If you are seeking a lifetime of pleasure at the expense of family and relationships, then my ideas are definitely dangerous. If you are hedonistic and prefer living life without thinking about consequences and responsibility, these emails and posts are threats to your way of life.

If you believe that your job, or success is the most important thing in your life, my ideas are dangerous.

If you hold to the idea that you can love whoever you want to without consequences, my ideas are dangerous.

If you’re wanting a life filled with passion and don’t care about the secondary effects your passions have on others and consider morals an archaic way of thinking, this is not the place for you.

Ideas always have consequences. Good ideas have good consequences and bad ideas have bad consequences.

What’s considered dangerous or socially disruptive thinking depends on your ideas of marriage and relationship. It boils down to what your main goal in your marriage and life are.

These days, there are counselors who will tell you what you want to hear, no matter how unnatural it is or what the consequences will be. The ideas you surround yourself with shape your thinking. They shape what your goals are and how you go about reaching them.

These days dangerous is more about your perspective than about moral absolutes.

If, on the other hand, you want help with restoring families and relationships, you’re in the right place.
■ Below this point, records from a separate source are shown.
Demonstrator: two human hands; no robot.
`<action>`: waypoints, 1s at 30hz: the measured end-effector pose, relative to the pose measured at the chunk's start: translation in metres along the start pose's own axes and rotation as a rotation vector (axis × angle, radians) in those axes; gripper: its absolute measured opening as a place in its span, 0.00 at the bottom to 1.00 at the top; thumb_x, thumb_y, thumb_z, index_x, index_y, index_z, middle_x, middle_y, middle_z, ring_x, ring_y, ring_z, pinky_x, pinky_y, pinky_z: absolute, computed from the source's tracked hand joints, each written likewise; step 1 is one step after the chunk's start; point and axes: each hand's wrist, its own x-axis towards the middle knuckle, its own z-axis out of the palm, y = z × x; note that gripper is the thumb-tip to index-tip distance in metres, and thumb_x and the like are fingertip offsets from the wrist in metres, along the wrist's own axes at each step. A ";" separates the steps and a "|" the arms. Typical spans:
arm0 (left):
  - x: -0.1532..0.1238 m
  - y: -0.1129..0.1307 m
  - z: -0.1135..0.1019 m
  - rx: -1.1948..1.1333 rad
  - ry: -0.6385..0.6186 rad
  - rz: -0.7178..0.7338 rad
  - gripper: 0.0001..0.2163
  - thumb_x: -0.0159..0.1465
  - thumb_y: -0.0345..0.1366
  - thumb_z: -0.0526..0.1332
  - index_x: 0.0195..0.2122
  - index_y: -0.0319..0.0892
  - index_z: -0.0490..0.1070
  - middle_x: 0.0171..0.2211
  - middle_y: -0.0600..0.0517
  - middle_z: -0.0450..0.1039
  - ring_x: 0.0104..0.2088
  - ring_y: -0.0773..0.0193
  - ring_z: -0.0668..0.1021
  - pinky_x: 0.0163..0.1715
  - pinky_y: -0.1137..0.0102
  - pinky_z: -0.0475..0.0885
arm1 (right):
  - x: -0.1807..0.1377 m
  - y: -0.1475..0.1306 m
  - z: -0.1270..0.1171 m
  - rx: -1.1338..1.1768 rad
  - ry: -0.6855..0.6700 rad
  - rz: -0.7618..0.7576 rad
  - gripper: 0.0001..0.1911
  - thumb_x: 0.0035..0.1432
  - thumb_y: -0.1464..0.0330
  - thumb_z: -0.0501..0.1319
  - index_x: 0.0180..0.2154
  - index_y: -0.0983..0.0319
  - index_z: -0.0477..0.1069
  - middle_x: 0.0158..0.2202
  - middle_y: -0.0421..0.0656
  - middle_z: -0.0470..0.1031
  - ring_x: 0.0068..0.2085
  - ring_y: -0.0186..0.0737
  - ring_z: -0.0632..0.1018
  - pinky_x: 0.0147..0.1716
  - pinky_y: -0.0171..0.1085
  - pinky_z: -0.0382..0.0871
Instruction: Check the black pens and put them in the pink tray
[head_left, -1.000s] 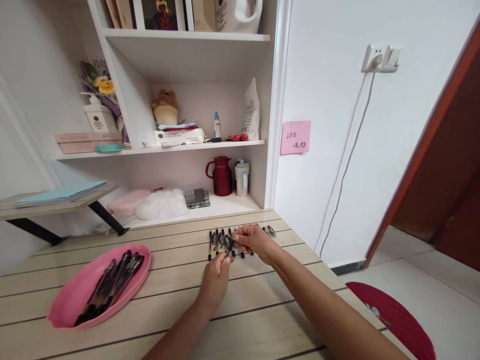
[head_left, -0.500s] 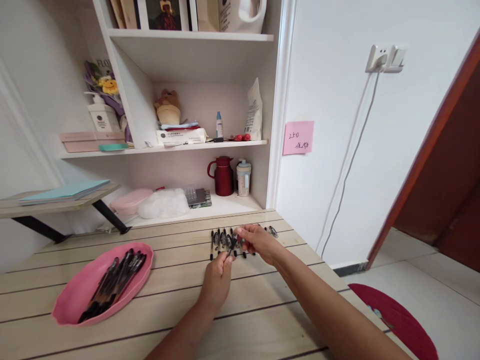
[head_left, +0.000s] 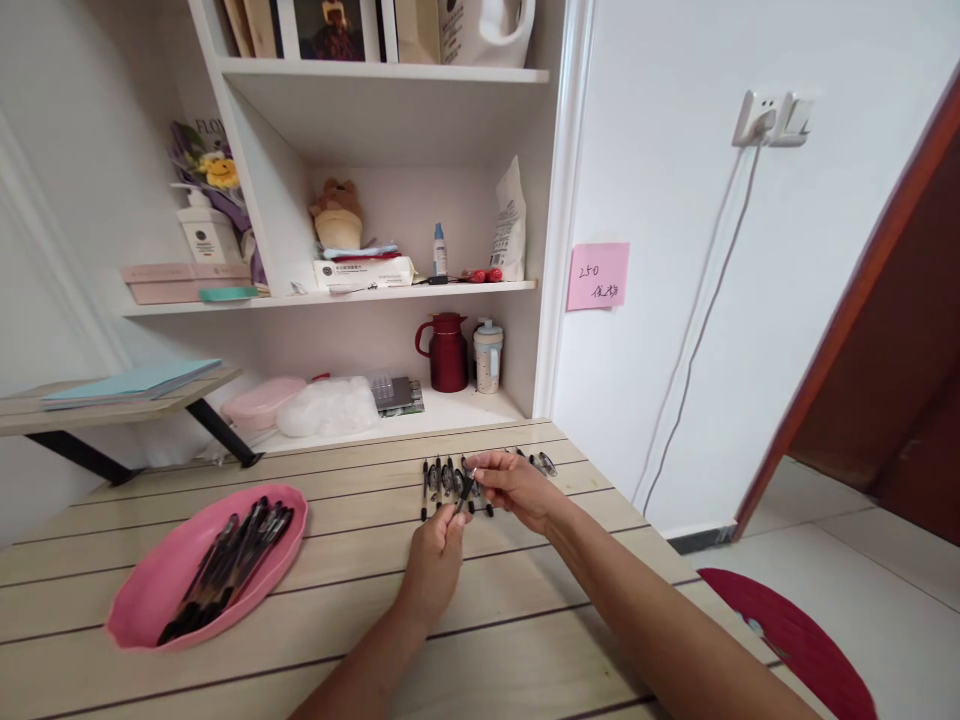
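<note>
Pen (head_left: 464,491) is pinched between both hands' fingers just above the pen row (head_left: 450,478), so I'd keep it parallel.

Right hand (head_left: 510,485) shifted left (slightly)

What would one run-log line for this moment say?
left hand: holds pen | right hand: on same pen | pen row: on table | pink tray: pens inside
</note>
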 end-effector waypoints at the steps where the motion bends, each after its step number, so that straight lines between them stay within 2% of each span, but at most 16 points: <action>1: 0.000 -0.001 0.000 -0.002 0.000 -0.002 0.16 0.58 0.43 0.49 0.33 0.38 0.70 0.12 0.58 0.59 0.16 0.68 0.63 0.20 0.74 0.59 | 0.000 0.000 0.000 0.005 -0.001 0.002 0.15 0.37 0.65 0.67 0.30 0.65 0.69 0.17 0.33 0.63 0.16 0.23 0.61 0.14 0.27 0.47; 6: 0.000 -0.002 0.000 -0.008 -0.018 -0.006 0.16 0.58 0.43 0.48 0.33 0.38 0.70 0.12 0.58 0.59 0.16 0.68 0.64 0.20 0.74 0.59 | 0.000 0.002 0.000 -0.013 0.037 -0.015 0.14 0.37 0.64 0.67 0.22 0.64 0.65 0.13 0.32 0.59 0.15 0.23 0.58 0.13 0.27 0.45; 10: 0.000 0.000 -0.001 -0.016 -0.012 -0.014 0.16 0.58 0.44 0.49 0.34 0.38 0.71 0.12 0.57 0.60 0.17 0.67 0.65 0.20 0.74 0.59 | 0.001 0.004 0.000 -0.016 -0.022 -0.004 0.15 0.36 0.64 0.67 0.28 0.64 0.68 0.16 0.32 0.62 0.16 0.23 0.60 0.14 0.27 0.47; 15: -0.002 0.001 -0.001 -0.018 -0.005 -0.014 0.16 0.57 0.44 0.49 0.33 0.39 0.71 0.12 0.57 0.61 0.17 0.67 0.65 0.20 0.74 0.59 | 0.001 0.007 0.000 -0.047 0.012 -0.030 0.14 0.36 0.63 0.67 0.23 0.64 0.64 0.13 0.31 0.59 0.15 0.23 0.58 0.14 0.28 0.44; 19: -0.001 0.000 -0.001 -0.008 -0.017 -0.014 0.16 0.58 0.43 0.48 0.33 0.38 0.70 0.12 0.57 0.60 0.16 0.68 0.64 0.20 0.74 0.59 | 0.001 0.006 0.000 -0.051 -0.037 -0.017 0.15 0.37 0.63 0.66 0.28 0.63 0.67 0.16 0.32 0.62 0.16 0.24 0.60 0.14 0.28 0.46; 23: -0.001 -0.001 -0.001 0.004 -0.033 -0.012 0.16 0.58 0.43 0.48 0.34 0.39 0.70 0.13 0.57 0.61 0.17 0.67 0.65 0.21 0.74 0.59 | 0.001 0.007 0.000 -0.074 0.017 -0.018 0.14 0.36 0.63 0.66 0.23 0.63 0.64 0.13 0.31 0.59 0.14 0.24 0.58 0.13 0.28 0.45; 27: -0.001 -0.002 -0.001 0.018 -0.026 -0.013 0.16 0.58 0.42 0.48 0.33 0.39 0.71 0.13 0.57 0.61 0.17 0.67 0.65 0.21 0.74 0.59 | 0.000 0.007 0.000 -0.080 -0.022 -0.010 0.14 0.37 0.63 0.66 0.27 0.63 0.66 0.15 0.32 0.62 0.15 0.24 0.60 0.14 0.28 0.46; 30: -0.001 -0.001 -0.001 0.025 -0.026 -0.014 0.15 0.58 0.42 0.48 0.33 0.39 0.71 0.13 0.57 0.62 0.17 0.66 0.66 0.21 0.74 0.59 | 0.001 0.006 -0.001 -0.083 -0.030 -0.021 0.14 0.37 0.65 0.66 0.28 0.64 0.68 0.14 0.32 0.61 0.15 0.23 0.59 0.14 0.28 0.46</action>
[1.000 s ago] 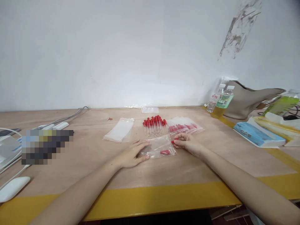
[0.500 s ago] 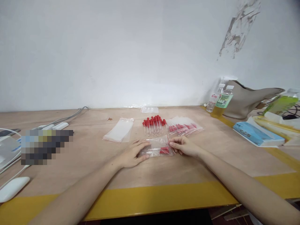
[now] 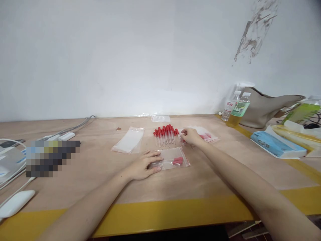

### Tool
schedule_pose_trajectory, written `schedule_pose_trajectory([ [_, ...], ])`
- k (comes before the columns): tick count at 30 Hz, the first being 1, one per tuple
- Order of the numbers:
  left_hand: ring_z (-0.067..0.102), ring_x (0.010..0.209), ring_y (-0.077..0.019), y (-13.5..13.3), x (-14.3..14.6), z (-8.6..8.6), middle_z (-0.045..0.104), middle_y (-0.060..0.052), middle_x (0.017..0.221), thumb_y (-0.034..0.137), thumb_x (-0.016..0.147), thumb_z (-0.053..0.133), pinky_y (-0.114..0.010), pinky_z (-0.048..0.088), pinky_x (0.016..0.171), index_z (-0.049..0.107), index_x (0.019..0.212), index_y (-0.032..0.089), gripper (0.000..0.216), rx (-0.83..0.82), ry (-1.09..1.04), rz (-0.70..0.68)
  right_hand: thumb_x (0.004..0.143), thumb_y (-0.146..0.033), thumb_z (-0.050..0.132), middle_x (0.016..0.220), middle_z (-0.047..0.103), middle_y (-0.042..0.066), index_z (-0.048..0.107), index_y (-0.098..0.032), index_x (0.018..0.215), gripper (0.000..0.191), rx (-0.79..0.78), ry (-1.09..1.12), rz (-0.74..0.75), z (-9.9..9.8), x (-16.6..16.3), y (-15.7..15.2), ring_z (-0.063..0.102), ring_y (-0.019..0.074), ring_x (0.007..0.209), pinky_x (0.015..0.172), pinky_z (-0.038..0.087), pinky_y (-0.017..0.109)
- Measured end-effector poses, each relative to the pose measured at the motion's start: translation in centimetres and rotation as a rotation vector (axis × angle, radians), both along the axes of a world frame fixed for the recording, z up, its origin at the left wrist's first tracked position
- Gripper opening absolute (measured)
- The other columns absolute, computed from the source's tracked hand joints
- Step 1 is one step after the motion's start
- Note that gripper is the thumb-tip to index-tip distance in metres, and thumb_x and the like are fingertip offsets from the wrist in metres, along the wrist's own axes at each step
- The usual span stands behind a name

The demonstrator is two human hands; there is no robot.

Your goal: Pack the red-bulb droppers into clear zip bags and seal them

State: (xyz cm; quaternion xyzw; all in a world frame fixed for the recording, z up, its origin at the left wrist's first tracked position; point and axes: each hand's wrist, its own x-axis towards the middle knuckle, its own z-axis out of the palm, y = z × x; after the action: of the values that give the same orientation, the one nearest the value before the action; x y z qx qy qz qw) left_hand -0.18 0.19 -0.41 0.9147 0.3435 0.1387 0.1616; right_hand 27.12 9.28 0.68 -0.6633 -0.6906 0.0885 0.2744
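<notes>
A clear zip bag (image 3: 167,154) with red-bulbed droppers inside lies flat before me; only the red bulbs (image 3: 178,161) show plainly. My left hand (image 3: 144,165) rests on the bag's left end, fingers spread and thumb apart, pressing it to the table. Beyond the bag is a row of loose droppers (image 3: 165,134) with red bulbs and clear stems. My right hand (image 3: 191,136) is just right of that row, fingers loosely curled and nothing visible in them. It partly covers a fanned stack of filled zip bags (image 3: 212,138).
Empty zip bags (image 3: 129,140) lie in a stack to the left, and another bag (image 3: 161,118) lies by the wall. At right stand two bottles (image 3: 238,110), a blue tissue pack (image 3: 277,144) and a grey-brown bag (image 3: 255,108). Cables and a white mouse (image 3: 17,203) are at left.
My right hand has let go of the zip bag's right edge and moved up, away from me, to the right end of the dropper row. My left hand stays on the bag.
</notes>
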Motion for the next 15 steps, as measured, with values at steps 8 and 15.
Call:
schedule_pose_trajectory([
  [8, 0.029, 0.126, -0.0209, 0.0, 0.0, 0.2, 0.035, -0.006, 0.136, 0.048, 0.085, 0.042, -0.042, 0.017, 0.105, 0.045, 0.124, 0.027, 0.045, 0.004, 0.018, -0.028, 0.06, -0.01, 0.061, 0.07, 0.064, 0.015, 0.061, -0.012, 0.065, 0.006, -0.129, -0.041, -0.046, 0.1, -3.3, 3.4, 0.06, 0.0264, 0.076, 0.061, 0.041, 0.027],
  [15, 0.027, 0.128, -0.0213, 0.1, 0.0, 0.0, 0.034, -0.004, 0.137, 0.049, 0.084, 0.042, -0.043, 0.017, 0.105, 0.043, 0.125, 0.028, 0.046, 0.011, 0.045, -0.023, 0.071, -0.016, 0.051, 0.087, 0.062, 0.016, 0.043, -0.006, 0.112, 0.043, -0.05, 0.047, -0.078, 0.7, -2.4, 2.0, 0.059, 0.0211, 0.075, 0.06, 0.042, 0.025],
])
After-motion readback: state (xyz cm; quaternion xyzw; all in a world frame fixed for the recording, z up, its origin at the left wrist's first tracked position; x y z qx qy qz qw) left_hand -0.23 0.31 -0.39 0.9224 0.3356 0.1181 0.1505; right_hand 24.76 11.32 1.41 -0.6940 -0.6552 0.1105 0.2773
If you believe there is a right and wrong and that husbands and wives should be committed to each other above all others, you’ll find direction and hope here.

I view affairs as dangerous to your marriage. They threaten the security and stability of the whole family. They’re destructive to real intimacy between a husband and wife.

I also believe that you can recover from them. An affair doesn’t mean your marriage is over, nor does it mean your life is over. You and your spouse can move past them.

Recovery from an affair threatens selfishness and irresponsibility. Recovery involves being less selfish, less irresponsible and less isolated.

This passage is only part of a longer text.